MATERIAL FOR THIS EXERCISE:
[Start of Attachment]
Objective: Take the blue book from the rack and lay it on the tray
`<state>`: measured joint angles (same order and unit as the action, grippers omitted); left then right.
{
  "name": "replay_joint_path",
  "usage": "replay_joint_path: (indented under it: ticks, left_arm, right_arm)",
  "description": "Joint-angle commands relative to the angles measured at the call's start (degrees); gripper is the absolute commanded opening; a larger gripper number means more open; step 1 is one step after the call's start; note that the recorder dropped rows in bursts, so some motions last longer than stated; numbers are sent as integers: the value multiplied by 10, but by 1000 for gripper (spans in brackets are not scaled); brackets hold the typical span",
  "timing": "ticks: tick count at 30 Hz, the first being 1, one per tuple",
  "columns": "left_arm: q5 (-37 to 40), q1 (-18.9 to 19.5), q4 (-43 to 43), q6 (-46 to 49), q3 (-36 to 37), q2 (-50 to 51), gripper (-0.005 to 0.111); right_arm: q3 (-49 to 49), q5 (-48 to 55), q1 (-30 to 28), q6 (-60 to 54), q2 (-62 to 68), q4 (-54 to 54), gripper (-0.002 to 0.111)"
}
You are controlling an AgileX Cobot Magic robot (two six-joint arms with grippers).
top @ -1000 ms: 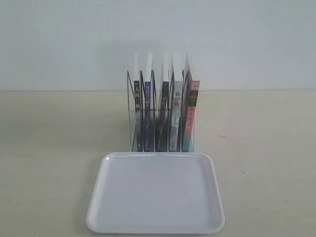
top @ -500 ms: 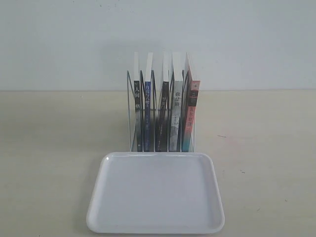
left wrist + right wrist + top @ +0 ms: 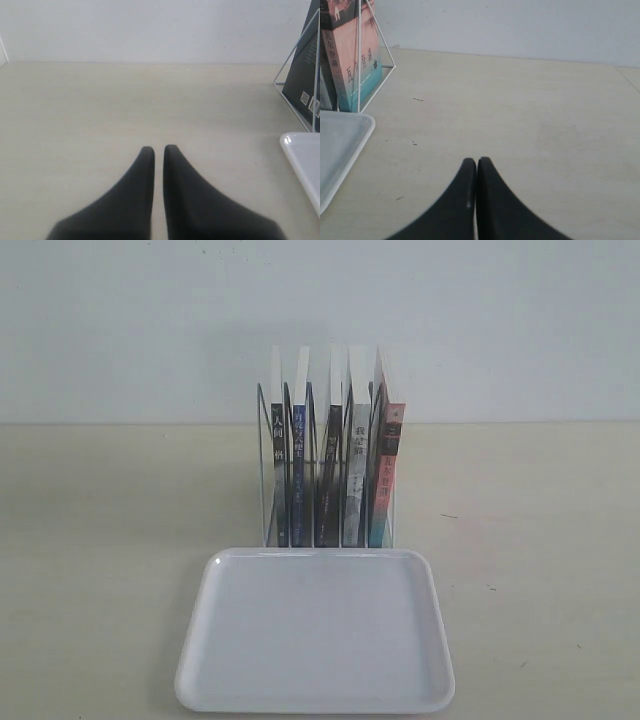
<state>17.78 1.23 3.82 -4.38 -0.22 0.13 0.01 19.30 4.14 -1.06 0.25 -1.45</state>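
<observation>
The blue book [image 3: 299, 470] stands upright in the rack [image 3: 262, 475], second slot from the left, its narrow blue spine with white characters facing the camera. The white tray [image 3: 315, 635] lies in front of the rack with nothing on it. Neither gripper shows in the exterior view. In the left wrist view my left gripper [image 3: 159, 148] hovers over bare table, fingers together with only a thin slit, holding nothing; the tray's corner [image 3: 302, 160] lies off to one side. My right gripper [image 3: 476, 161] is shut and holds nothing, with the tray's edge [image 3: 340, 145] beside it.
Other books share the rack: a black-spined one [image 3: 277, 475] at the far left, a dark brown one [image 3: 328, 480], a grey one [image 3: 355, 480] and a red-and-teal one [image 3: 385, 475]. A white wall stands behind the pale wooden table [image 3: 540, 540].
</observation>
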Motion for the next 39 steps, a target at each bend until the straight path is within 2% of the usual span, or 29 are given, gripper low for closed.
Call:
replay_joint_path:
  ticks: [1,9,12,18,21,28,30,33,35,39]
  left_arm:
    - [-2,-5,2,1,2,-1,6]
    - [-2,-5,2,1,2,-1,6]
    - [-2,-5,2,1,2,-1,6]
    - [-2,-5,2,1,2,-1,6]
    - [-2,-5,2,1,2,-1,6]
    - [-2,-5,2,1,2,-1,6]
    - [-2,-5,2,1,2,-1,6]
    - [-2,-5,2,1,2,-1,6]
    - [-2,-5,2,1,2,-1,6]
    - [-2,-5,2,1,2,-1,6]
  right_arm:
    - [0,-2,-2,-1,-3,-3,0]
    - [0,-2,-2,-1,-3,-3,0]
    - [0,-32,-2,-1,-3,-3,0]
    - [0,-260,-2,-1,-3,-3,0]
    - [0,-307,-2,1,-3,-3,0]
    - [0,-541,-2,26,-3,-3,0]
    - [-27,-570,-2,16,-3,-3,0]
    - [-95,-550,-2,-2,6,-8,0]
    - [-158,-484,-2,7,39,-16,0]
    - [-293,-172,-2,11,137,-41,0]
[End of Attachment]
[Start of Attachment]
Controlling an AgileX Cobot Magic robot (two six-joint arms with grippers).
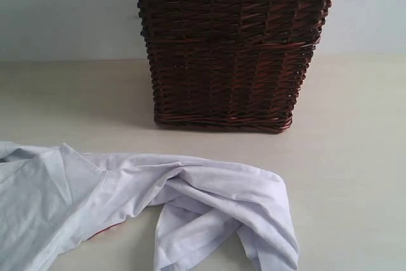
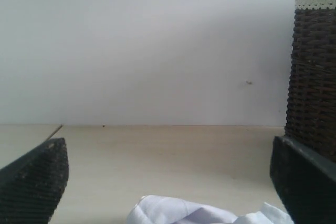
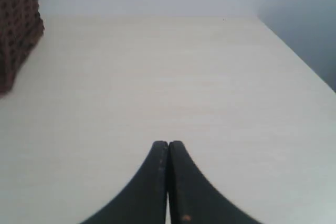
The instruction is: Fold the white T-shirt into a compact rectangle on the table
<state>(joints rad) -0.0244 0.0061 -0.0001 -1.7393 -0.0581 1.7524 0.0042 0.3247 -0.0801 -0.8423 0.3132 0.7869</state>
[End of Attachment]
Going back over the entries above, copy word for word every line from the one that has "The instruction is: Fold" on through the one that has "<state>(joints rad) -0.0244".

RESPONSE TO THIS TASK:
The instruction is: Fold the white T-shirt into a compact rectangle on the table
<state>(joints rad) -0.0244 0.0061 -0.0001 -1.7393 -0.0581 1.7524 0.0042 0.3247 -0.0801 -0.8423 0.3132 0.7869</state>

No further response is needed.